_What is expected_:
Return all of the material exactly; no line may be dropped.
#####
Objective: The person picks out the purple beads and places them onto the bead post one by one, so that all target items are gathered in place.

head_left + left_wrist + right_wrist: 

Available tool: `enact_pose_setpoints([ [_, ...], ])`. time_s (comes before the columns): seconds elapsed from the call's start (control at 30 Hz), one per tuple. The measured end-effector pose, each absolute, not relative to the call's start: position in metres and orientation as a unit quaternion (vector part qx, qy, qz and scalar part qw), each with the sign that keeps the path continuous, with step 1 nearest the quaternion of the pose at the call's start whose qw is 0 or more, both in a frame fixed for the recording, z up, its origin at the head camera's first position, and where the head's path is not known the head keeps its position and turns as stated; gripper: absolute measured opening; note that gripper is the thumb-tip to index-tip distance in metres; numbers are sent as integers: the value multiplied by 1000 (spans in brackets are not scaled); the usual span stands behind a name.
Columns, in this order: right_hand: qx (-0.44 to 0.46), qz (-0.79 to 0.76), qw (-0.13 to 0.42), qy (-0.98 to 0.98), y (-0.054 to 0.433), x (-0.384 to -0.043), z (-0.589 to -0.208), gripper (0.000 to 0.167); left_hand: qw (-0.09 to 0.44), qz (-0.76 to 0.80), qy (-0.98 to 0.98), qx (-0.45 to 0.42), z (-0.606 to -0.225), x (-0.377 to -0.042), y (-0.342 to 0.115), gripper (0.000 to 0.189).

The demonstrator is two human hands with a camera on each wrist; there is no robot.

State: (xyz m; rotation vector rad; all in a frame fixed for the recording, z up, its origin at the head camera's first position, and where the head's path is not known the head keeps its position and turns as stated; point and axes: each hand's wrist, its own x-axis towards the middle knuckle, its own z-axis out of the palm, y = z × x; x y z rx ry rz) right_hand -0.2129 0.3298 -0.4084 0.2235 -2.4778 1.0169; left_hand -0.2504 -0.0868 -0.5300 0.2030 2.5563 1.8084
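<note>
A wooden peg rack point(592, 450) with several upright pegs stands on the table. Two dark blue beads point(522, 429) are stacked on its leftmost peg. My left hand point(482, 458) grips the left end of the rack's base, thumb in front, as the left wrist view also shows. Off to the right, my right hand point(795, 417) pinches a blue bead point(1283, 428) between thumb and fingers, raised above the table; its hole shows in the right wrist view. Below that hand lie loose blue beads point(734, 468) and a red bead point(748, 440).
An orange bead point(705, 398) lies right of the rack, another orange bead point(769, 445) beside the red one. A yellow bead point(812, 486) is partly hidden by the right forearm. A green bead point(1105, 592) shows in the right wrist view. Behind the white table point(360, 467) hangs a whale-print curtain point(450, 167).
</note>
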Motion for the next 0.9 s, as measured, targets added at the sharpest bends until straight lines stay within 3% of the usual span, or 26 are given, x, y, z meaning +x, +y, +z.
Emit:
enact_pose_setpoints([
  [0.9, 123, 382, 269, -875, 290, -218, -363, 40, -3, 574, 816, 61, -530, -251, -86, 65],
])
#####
_Answer_:
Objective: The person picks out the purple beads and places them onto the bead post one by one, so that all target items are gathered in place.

head_left + left_wrist + right_wrist: 

Available tool: `enact_pose_setpoints([ [_, ...], ])`. time_s (comes before the columns): seconds elapsed from the call's start (control at 30 Hz), one per tuple. The measured end-effector pose, each absolute, not relative to the call's start: position in metres and orientation as a unit quaternion (vector part qx, qy, qz and scalar part qw), each with the sign that keeps the path continuous, with step 1 nearest the quaternion of the pose at the call's start whose qw is 0 or more, both in a frame fixed for the recording, z up, its origin at the head camera's first position, and where the head's path is not known the head keeps its position and turns as stated; gripper: absolute measured opening; note that gripper is the thumb-tip to index-tip distance in metres; numbers are sent as integers: the value multiplied by 1000 (spans in brackets are not scaled); the usual span stands behind a name.
Columns, in this order: right_hand: qx (-0.44 to 0.46), qz (-0.79 to 0.76), qw (-0.13 to 0.42), qy (-0.98 to 0.98), y (-0.054 to 0.433), x (-0.384 to -0.043), z (-0.589 to -0.208), gripper (0.000 to 0.167); left_hand: qw (-0.09 to 0.44), qz (-0.76 to 0.80), qy (-0.98 to 0.98), qx (-0.45 to 0.42), z (-0.606 to -0.225), x (-0.377 to -0.042), y (-0.342 to 0.115), gripper (0.000 to 0.189).

The demonstrator is two human hands with a camera on each wrist; there is no robot.

State: (xyz m; rotation vector rad; all in a frame fixed for the recording, z up, its origin at the head camera's first position, and where the head's path is not known the head keeps its position and turns as stated; point and axes: each hand's wrist, its own x-axis towards the middle knuckle, its own z-axis out of the palm, y = z × x; x y z rx ry rz) right_hand -0.2129 0.3298 -0.4084 0.2235 -2.4778 1.0169; left_hand -0.2504 -0.0868 -0.5300 0.2030 2.5563 1.8084
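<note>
A wooden peg rack point(592, 450) with several upright pegs stands on the table. Two dark blue beads point(522, 429) are stacked on its leftmost peg. My left hand point(482, 458) grips the left end of the rack's base, thumb in front, as the left wrist view also shows. Off to the right, my right hand point(795, 417) pinches a blue bead point(1283, 428) between thumb and fingers, raised above the table; its hole shows in the right wrist view. Below that hand lie loose blue beads point(734, 468) and a red bead point(748, 440).
An orange bead point(705, 398) lies right of the rack, another orange bead point(769, 445) beside the red one. A yellow bead point(812, 486) is partly hidden by the right forearm. A green bead point(1105, 592) shows in the right wrist view. Behind the white table point(360, 467) hangs a whale-print curtain point(450, 167).
</note>
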Motion for the next 0.9 s, as measured, targets added at the sharpest bends until straight lines stay within 3% of the usual span, or 26 are given, x, y, z meaning +x, +y, +z.
Emit:
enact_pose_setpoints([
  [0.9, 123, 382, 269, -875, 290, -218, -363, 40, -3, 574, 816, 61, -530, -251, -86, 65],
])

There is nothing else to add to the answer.